For a change, I got the joke, and joined Gus and Chumly in a hearty round of laughter, while Badaxe and Julie looked puzzled.

Aahz rolled his eyes in exasperation. "That's all I need," he groaned. "One member short, and the ones I've got are half-wits. When you're all quite through, I'm open to suggestions as to where we're going to find a fifth team member."

"I'll fill the position," Badaxe said calmly.

"You?" I gulped, my laughter forgotten.

"Of course," the general nodded. "It's my duty."

"Maybe I didn't make myself clear," Aahz interjected. "Possiltum isn't involved in this at all."

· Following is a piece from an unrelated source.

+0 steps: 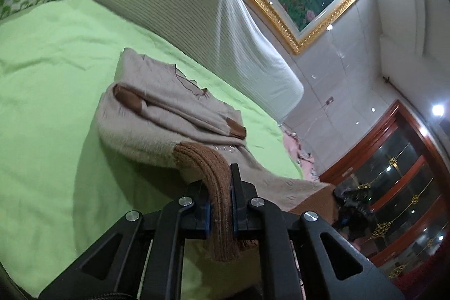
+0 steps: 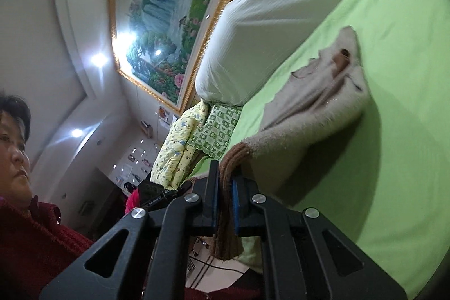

"But its magician and his apprentice are," Badaxe added pointedly. "You're both citizens of Possiltum, and rather prominent citizens at that. Like it or not, my duty is to protect you with any means at my disposal-and in this case, that means me."

I hadn't thought of that. In a way, it was kind of nice. Still, I wasn't wild about the general putting himself in danger on our account.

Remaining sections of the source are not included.